Knowing the molecular marker sequence, a quick DNA test of the progeny resulting from the cross between A x B allows us to identify those individuals which make up the nucleotide sequence typical of the B variety, with the exception of the required allele spliced from the A variety which is therefore selected to be crossed again with individuals of the B variety.
This process of targeted selection is repeated until the allele becomes an integral part of the genome of the new variety (introgression).
Thanks to MAS it is possible to halve the time taken using traditional methods of hybridisation by using phenotypic selection of the adult individuals. The technique has also proved particularly suitable in the transfer of polygenic characteristics, which are regulated by the joint action of more than one gene.
To know more
FAO, 2007. Marker-assisted selection : Current status and future perspectives in crops, livestock, forestry and fish (http://www.fao.org/docrep/010/a1120e/a1120e00.htm
THE DIFFERENCES BETWEEN MAS AND GMO
Those varieties produced through MAS application do not contain DNA fragments which are alien to that species in that the introgression of the characteristics takes place through sexual reproduction by means of a simple modification of the alleles of the same gene. This means that the number and the disposition of the nucleotides in the DNA chain are identical to the individuals of the donor variety.

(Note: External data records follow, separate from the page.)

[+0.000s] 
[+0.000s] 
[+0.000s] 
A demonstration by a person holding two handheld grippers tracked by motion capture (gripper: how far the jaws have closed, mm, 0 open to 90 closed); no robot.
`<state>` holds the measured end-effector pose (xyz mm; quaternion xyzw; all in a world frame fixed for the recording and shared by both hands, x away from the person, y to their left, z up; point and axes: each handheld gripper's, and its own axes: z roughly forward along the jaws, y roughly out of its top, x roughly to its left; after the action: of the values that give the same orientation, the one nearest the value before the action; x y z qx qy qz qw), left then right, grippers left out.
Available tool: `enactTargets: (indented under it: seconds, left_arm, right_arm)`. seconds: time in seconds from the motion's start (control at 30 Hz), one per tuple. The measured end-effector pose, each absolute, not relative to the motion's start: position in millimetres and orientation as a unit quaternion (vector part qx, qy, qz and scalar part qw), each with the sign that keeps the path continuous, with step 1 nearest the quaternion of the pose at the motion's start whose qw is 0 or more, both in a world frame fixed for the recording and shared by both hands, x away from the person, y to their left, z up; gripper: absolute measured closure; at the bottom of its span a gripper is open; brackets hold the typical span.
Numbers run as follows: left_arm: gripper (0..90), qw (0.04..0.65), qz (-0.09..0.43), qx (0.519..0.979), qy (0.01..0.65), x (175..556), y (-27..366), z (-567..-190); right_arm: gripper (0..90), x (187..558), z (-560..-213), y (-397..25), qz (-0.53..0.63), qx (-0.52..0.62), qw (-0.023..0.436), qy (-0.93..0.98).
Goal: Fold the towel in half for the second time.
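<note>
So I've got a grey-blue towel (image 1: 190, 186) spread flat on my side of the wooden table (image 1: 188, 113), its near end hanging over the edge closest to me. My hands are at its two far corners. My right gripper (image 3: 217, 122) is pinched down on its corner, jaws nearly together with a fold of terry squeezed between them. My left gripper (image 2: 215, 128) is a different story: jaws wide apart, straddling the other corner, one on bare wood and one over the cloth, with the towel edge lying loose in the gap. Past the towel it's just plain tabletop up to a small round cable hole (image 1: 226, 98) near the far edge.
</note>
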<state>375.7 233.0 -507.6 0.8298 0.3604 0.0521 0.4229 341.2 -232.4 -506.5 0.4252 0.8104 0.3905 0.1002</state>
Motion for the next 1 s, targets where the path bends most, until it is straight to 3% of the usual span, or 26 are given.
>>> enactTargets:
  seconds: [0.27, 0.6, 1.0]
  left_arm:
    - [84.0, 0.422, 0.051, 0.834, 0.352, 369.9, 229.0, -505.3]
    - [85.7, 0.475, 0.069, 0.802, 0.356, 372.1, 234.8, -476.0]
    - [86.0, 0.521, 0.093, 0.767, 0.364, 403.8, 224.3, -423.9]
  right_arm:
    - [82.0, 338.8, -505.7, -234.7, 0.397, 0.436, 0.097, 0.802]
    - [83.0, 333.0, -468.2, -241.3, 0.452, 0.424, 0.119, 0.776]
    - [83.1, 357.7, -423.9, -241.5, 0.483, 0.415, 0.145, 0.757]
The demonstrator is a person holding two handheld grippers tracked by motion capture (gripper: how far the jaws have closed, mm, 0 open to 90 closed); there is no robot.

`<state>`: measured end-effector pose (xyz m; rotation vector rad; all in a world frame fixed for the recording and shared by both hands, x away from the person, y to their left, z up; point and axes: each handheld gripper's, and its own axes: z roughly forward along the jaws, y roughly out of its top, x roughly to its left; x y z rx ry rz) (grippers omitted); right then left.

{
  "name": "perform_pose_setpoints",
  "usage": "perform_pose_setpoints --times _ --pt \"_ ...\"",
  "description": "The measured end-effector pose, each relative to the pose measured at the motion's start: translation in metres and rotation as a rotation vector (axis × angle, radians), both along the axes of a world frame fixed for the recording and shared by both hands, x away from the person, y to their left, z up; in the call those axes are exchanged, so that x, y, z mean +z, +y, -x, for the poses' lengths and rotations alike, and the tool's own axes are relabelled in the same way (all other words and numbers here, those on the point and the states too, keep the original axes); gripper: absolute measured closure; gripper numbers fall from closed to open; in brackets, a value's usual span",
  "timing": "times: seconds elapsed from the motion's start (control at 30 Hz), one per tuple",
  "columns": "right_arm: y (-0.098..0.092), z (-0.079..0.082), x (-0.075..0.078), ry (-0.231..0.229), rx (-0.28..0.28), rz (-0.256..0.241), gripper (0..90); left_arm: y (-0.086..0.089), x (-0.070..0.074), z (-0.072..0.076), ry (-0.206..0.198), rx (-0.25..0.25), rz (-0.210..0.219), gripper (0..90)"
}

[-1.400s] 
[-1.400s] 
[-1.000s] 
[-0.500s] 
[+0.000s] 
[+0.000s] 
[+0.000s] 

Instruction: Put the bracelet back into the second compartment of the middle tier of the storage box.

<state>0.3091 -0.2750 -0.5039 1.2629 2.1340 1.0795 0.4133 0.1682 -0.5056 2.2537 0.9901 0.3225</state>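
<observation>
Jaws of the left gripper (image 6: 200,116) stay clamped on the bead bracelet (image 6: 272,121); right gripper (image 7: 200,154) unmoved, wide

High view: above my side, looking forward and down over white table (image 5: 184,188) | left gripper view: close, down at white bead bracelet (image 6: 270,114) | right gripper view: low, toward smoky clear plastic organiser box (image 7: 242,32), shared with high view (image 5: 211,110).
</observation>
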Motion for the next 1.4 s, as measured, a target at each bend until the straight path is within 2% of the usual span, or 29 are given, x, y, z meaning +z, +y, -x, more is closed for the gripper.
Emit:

To create a GMO, on the other hand, the cellular cultures of the species to be modified must be bombarded with a “packet” of hereditary materials made up of the interested gene together with other genes which regulate activity (promoters).
Moreover, in some cases other genes are used which are resistant to certain antibiotics and whose only function is to aid the selection process of those cells which are to be transformed as required.
After having bombarded the cell culture with the transgenic “packet”, all that needs to be done is to expose it to the antibiotics to which resistance has been introduced, thereby killing all those cells which do not possess the exogenous genes in their DNA.
Even if in relative terms the genetic material added to the DNA subject to modification is in percentage terms negligible, the GMO still has more genes in its DNA than prior to the modification process and a different nucleotide sequence.
The effects of this are largely unforeseeable as the possibility of interaction between different genes, as well as the casual introduction of the transgene into another genome, could activate, suppress or modify the behaviour of other genes.
In addition, the ingestion of GMOs which are also resistant to antibiotics exposes the organism to the risk that fragments of transgenic DNA enter into the genomes of bacteria situated in the stomach and intestines of animals, humans included, thereby immunizing the bacteria to antibiotics. Should the organism find itself under attack from pathogen bacteria the hybridisation with the endogenous bacterial flora could lead to the creation of pathogen resistant strains, thus rendering ineffective therapeutic treatment with targeted antibiotics.
The combination of these risks have caused lawmakers, particularly in Europe, to enact legislation regulating such diverse factors as the release of GMO into the environment, the presence of GMO in food and animal feed, the type of labelling and the use of markers for antibiotic resistance.
The OECD has estimated that administrative costs connected to the release of a new GMO are somewhere between $ 400,000 and $ 13,000,000, which must be added to the research costs.
Varieties which are produced by MAS are not subject to any of these uncertainties nor to these additional authorisation costs and for this reason do not meet with public opposition in the same way as GMO.